◆ **INSTRUCTIONS TO FOLLOW**
Retype the listing exactly as it stands, and keep every image out.

◆ **INPUT DATA**
- Opening Delimiter -
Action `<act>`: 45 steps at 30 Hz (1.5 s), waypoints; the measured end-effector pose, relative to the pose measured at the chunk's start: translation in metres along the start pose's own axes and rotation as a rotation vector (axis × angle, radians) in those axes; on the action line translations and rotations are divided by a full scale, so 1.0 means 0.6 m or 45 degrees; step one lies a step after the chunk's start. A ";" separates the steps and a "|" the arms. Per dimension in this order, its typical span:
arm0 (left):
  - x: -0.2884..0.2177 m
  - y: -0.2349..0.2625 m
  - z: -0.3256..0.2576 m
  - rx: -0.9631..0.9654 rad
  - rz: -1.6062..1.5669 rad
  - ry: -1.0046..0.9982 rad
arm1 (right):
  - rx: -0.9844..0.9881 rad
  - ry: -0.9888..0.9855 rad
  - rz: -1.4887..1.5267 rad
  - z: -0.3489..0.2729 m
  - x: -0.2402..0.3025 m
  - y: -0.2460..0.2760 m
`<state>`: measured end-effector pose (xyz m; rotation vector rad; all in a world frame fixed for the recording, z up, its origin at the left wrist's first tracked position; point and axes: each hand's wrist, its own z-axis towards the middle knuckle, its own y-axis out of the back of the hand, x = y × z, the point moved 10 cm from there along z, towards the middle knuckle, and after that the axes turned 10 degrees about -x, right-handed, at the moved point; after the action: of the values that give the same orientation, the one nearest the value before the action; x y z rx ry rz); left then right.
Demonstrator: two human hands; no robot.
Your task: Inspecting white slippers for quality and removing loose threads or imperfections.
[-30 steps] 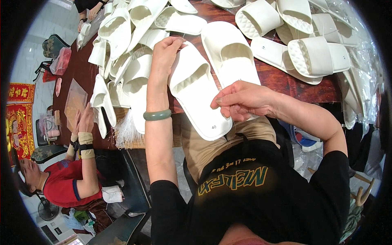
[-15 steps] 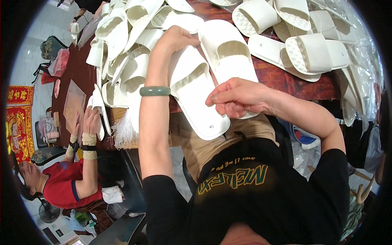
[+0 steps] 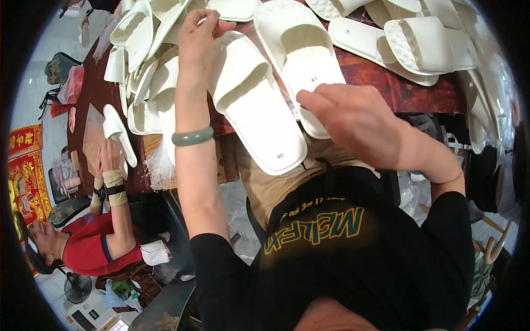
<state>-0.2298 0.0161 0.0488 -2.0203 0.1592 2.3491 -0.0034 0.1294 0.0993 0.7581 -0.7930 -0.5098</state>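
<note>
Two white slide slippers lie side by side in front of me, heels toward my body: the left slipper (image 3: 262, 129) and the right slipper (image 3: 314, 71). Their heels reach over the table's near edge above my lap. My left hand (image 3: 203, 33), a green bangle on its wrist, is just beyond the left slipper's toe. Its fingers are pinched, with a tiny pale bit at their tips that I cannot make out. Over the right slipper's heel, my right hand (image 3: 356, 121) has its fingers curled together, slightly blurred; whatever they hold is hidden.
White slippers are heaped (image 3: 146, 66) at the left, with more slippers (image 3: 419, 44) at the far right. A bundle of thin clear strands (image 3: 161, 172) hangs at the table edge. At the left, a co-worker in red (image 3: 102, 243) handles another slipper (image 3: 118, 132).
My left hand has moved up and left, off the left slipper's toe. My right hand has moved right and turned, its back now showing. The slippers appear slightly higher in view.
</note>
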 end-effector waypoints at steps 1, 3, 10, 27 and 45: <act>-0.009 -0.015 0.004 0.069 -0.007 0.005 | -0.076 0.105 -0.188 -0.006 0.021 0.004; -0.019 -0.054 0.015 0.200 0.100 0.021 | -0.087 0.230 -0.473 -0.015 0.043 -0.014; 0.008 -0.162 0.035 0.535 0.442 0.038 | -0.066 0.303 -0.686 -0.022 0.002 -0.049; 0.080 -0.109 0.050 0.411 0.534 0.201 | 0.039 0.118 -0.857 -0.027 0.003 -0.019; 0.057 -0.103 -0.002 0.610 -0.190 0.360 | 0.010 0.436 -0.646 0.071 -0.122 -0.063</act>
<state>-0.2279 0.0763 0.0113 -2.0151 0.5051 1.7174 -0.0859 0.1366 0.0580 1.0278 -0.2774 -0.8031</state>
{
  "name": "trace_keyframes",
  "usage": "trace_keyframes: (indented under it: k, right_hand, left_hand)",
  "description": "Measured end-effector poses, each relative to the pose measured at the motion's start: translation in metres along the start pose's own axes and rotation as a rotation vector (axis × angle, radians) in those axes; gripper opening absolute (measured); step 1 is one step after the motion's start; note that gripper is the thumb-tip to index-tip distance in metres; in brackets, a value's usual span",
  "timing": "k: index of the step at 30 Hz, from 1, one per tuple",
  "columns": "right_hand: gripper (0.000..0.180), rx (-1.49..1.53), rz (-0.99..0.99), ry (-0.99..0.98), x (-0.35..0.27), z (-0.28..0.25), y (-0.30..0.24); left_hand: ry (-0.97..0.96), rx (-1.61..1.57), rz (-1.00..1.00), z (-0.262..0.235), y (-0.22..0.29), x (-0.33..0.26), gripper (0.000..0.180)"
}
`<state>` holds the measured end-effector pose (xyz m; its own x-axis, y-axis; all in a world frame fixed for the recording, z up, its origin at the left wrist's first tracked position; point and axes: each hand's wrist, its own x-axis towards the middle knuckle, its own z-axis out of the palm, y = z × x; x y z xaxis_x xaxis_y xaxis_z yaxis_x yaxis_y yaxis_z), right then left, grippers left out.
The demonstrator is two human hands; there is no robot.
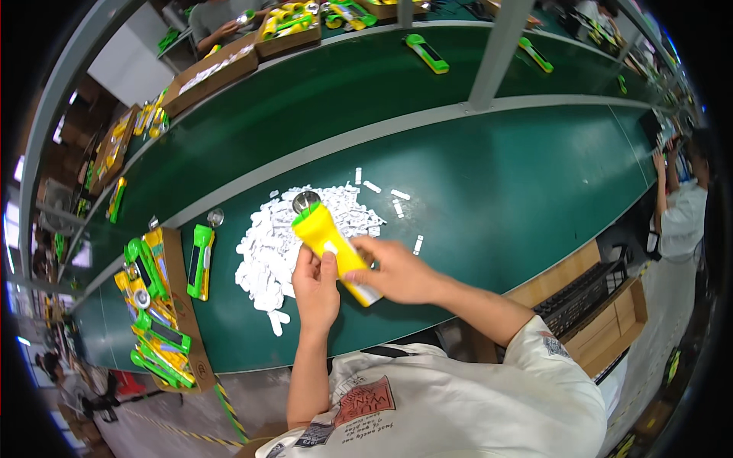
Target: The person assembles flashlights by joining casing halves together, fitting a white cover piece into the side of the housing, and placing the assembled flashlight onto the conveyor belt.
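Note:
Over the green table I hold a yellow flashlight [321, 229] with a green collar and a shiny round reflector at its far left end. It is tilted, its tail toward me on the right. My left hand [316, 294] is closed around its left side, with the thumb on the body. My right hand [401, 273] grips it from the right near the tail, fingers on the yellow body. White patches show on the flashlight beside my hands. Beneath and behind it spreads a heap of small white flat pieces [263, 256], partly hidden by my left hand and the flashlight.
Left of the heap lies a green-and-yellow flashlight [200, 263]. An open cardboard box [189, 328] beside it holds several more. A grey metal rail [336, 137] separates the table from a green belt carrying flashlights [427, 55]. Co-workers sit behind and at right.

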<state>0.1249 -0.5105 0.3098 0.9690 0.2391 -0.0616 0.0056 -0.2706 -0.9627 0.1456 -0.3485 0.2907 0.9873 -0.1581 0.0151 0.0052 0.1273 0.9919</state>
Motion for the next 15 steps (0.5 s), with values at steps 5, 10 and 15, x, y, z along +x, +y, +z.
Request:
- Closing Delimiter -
◆ **EXERCISE RESPONSE**
Action `<act>`: 45 steps at 30 Hz (1.5 s), waypoints; the measured end-effector pose, relative to the pose measured at the chunk's start: translation in metres along the start pose's own axes and rotation as a rotation vector (axis × angle, radians) in those axes; on the action line translations and rotations are divided by a full scale, so 1.0 means 0.6 m or 45 degrees; step one lies a step after the chunk's start. A ";" separates the steps and a "|" the arms. Per dimension in this order, its typical span:
arm0 (left):
  - x: -0.2884..0.2177 m
  - y: -0.2349..0.2625 m
  - z: -0.3256..0.2576 m
  - rx: -0.9631..0.9654 rad
  - rz: -1.6062..1.5669 rad
  - ry: -1.0046..0.9982 rad
arm1 (right):
  - rx: -0.9844..0.9881 rad
  - ry: -0.9888..0.9855 rad
  - rz: -1.4887..1.5267 rad
  - z: -0.3489..0.2729 m
  - x: -0.2402..0.3025 m
  - y: -0.2460..0.2760 m
`<state>`: measured end-effector pose (xyz m; rotation vector rad; all in a world frame fixed for the recording, z up, its origin at the left wrist's first tracked position; point and axes: each hand's wrist, its own z-axis towards the middle knuckle, its own y-axis out of the back of the hand, x = y × z, the point moved 10 cm from there along z, towards the middle knuckle, and after that the axes turned 10 degrees about -x, right-handed, at the moved point; after the action: of the values that give the same orientation, the one nearest the value before the action; x y z rx ry rz); left then right.
Demonstrator: two human hands; no robot.
Your task: Inspecting white slippers for quality and removing loose threads or imperfections.
[-30 steps] 
[-15 steps] 
[+0 steps] 
<state>-0.2298 0.0161 0.0488 -2.0203 0.1592 2.3491 -0.0034 0.1294 0.0993 0.7581 -0.7930 -0.5098</state>
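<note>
Two white slide slippers lie side by side in front of me, heels toward my body: the left slipper (image 3: 262, 129) and the right slipper (image 3: 314, 71). Their heels reach over the table's near edge above my lap. My left hand (image 3: 203, 33), a green bangle on its wrist, is just beyond the left slipper's toe. Its fingers are pinched, with a tiny pale bit at their tips that I cannot make out. Over the right slipper's heel, my right hand (image 3: 356, 121) has its fingers curled together, slightly blurred; whatever they hold is hidden.
White slippers are heaped (image 3: 146, 66) at the left, with more slippers (image 3: 419, 44) at the far right. A bundle of thin clear strands (image 3: 161, 172) hangs at the table edge. At the left, a co-worker in red (image 3: 102, 243) handles another slipper (image 3: 118, 132).
My left hand has moved up and left, off the left slipper's toe. My right hand has moved right and turned, its back now showing. The slippers appear slightly higher in view.
</note>
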 end-effector waypoints at steps 1, 3, 10, 27 and 45: <act>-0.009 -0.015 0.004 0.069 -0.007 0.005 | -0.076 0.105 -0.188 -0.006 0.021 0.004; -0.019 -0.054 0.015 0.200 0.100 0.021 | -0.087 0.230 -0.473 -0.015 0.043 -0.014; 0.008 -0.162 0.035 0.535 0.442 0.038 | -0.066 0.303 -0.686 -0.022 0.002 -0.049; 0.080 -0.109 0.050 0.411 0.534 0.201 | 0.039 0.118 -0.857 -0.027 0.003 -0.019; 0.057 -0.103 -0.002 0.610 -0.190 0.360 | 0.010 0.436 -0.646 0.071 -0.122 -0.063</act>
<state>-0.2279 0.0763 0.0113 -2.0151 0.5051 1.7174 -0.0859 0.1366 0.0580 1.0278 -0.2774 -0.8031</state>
{
  "name": "trace_keyframes",
  "usage": "trace_keyframes: (indented under it: k, right_hand, left_hand)",
  "description": "Measured end-effector poses, each relative to the pose measured at the motion's start: translation in metres along the start pose's own axes and rotation as a rotation vector (axis × angle, radians) in those axes; gripper opening absolute (measured); step 1 is one step after the motion's start; note that gripper is the thumb-tip to index-tip distance in metres; in brackets, a value's usual span",
  "timing": "k: index of the step at 30 Hz, from 1, one per tuple",
  "columns": "right_hand: gripper (0.000..0.180), rx (-1.49..1.53), rz (-0.99..0.99), ry (-0.99..0.98), x (-0.35..0.27), z (-0.28..0.25), y (-0.30..0.24); left_hand: ry (-0.97..0.96), rx (-1.61..1.57), rz (-1.00..1.00), z (-0.262..0.235), y (-0.22..0.29), x (-0.33..0.26), gripper (0.000..0.180)"
}
`<state>` holds the measured end-effector pose (xyz m; its own x-axis, y-axis; all in a world frame fixed for the recording, z up, its origin at the left wrist's first tracked position; point and axes: each hand's wrist, its own x-axis towards the middle knuckle, its own z-axis out of the palm, y = z × x; x y z xaxis_x xaxis_y xaxis_z yaxis_x yaxis_y yaxis_z), right then left, grippers left out.
The demonstrator is two human hands; there is no robot.
Target: The person assembles flashlights by joining casing halves together, fitting a white cover piece into the side of the housing, and placing the assembled flashlight onto the conveyor belt.
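Note:
Over the green table I hold a yellow flashlight [321, 229] with a green collar and a shiny round reflector at its far left end. It is tilted, its tail toward me on the right. My left hand [316, 294] is closed around its left side, with the thumb on the body. My right hand [401, 273] grips it from the right near the tail, fingers on the yellow body. White patches show on the flashlight beside my hands. Beneath and behind it spreads a heap of small white flat pieces [263, 256], partly hidden by my left hand and the flashlight.
Left of the heap lies a green-and-yellow flashlight [200, 263]. An open cardboard box [189, 328] beside it holds several more. A grey metal rail [336, 137] separates the table from a green belt carrying flashlights [427, 55]. Co-workers sit behind and at right.
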
<state>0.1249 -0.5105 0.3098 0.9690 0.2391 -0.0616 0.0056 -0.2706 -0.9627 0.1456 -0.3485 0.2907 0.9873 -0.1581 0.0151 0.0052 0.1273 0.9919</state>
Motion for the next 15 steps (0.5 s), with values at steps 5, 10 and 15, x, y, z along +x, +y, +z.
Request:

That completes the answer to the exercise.